Neue Partnerschaften

Sei es im Indopazifik oder in Lateinamerika: Die Bundesregierung hat es sich zur Aufgabe gemacht, weltweit neue Partnerschaften einzugehen und bestehende zu vertiefen. Dazu gehört auch unser Einsatz für den zeitnahen Abschluss der EU-Freihandelsabkommen mit MERCOSUR und Indonesien, die Unterstützung der EU-Verhandlungen für Freihandelsabkommen mit Indien, Malaysia, den Philippinen und Thailand sowie die Intensivierung unserer Beziehungen mit Kanada. Damit stärken wir die Resilienz der europäischen Wirtschaft, diversifizieren Risiken und schaffen gleichzeitig neue Anknüpfungspunkte für eine Zusammenarbeit mit den USA und die transatlantischen Beziehungen.
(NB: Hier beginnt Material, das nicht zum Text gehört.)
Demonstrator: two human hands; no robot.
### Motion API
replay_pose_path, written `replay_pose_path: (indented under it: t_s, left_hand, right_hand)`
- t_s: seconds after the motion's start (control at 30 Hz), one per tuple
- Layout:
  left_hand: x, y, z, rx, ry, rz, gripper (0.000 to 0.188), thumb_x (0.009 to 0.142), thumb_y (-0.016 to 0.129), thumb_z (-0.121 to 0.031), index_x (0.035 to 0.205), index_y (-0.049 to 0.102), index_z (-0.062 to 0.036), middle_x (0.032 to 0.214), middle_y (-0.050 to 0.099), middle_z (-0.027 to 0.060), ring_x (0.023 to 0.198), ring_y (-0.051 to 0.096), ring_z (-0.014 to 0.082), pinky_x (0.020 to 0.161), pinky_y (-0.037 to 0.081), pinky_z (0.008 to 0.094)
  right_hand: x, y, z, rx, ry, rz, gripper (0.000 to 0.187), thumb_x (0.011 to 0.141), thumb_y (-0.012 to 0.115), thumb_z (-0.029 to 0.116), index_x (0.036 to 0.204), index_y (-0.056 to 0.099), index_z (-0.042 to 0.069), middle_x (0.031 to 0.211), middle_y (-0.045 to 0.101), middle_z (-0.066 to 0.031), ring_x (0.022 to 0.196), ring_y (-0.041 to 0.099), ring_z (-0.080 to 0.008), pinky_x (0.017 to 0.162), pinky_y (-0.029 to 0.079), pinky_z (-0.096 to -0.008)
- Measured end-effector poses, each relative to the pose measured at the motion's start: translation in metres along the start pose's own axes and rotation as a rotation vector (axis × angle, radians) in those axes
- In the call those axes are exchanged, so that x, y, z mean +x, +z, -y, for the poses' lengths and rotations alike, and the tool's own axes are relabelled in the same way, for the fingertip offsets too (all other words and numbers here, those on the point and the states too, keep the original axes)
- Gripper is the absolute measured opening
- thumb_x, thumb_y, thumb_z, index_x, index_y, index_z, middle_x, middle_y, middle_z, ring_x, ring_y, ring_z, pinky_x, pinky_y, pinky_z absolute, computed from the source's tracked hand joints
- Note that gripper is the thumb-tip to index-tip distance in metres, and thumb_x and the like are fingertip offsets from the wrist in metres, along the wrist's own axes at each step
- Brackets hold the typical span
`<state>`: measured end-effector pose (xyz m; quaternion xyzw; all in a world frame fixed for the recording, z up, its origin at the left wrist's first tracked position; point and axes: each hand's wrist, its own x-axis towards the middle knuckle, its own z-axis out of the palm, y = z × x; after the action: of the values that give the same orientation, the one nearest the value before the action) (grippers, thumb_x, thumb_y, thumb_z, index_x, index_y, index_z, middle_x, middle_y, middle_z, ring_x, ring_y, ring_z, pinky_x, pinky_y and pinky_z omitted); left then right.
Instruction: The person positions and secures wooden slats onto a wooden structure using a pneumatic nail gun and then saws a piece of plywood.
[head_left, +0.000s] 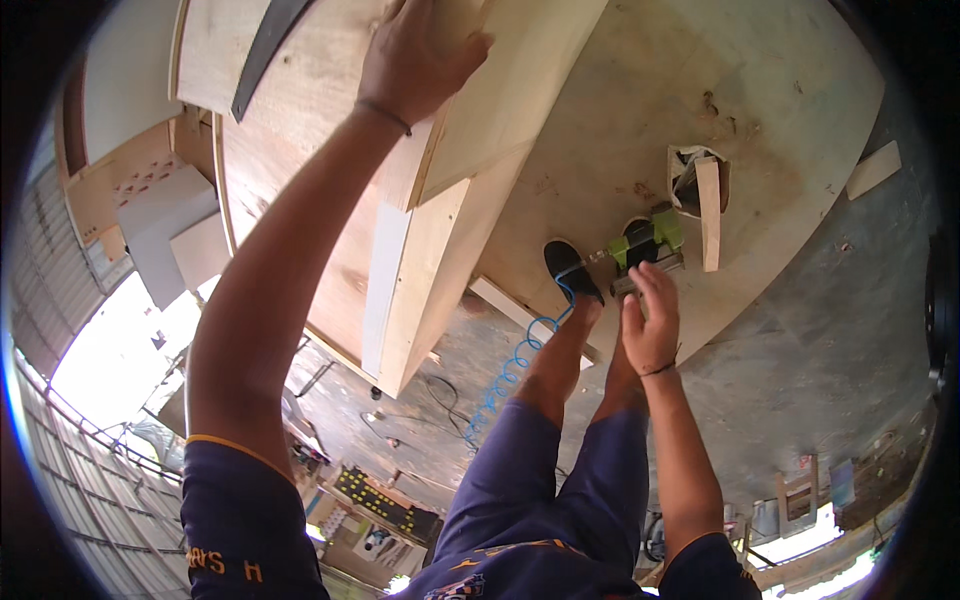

„Wir müssen weiterhin in unsere eigene Innovationsfähigkeit und Forschungssicherheit investieren.“

Das gilt in besonderem Maße für Lateinamerika: Der US-Regierung ist es ein Anliegen, sich außenpolitisch verstärkt auf Lateinamerika zu konzentrieren. Dabei geht es – insbesondere im Wettbewerb mit China – auch um die Frage, wer in Südamerika künftig die Narrative setzt und Einfluss nimmt. Deutschland verfügt über ein enges Netzwerk auf dem Kontinent und gilt in vielen Ländern als glaubwürdiger Partner. Auch deshalb sollten wir unser Engagement mit den USA abstimmen und wo immer möglich gemeinsam vorgehen. Gerade im Bereich der Konnektivität können wir mit der EU mit Global Gateway Alternativen zur Belt and Road Initiative bieten und wirtschaftliche Verbindungen vertiefen. Auch in Krisenkontexten können wir einen wichtigen Beitrag leisten. So hat Deutschland im Rahmen der UN-Generalversammlung weitere fünf Millionen Euro für die Unterstützung der internationalen Anstrengungen zugesagt, Frieden und Sicherheit nach Haiti zurückzubringen. Damit haben wir ein sowohl in Lateinamerika als auch den USA aufmerksam beobachtetes Zeichen unseres Engagements für die Region gesetzt.

Ausblick

Unsere Beziehungen zu den USA waren nach dem Ende des Zweiten Weltkriegs selten geradlinig, aber für die Bundesrepublik Deutschland immer von zentraler Bedeutung. Auch über ein Jahr nach der Wahl von Donald Trump zum 47. Präsidenten der USA werden sie die deutsche und europäische Politik intensiv beschäftigen. Es ist darum umso wichtiger, jenseits des Alltagsgeschäfts und über die anderen großen Linien unserer Zeit hinaus in die Zukunft dieser Beziehungen weiter zu investieren, in den USA und außerhalb.

Über den Autor: Florian Hahn (CSU) ist Staatsminister im Auswärtigen Amt.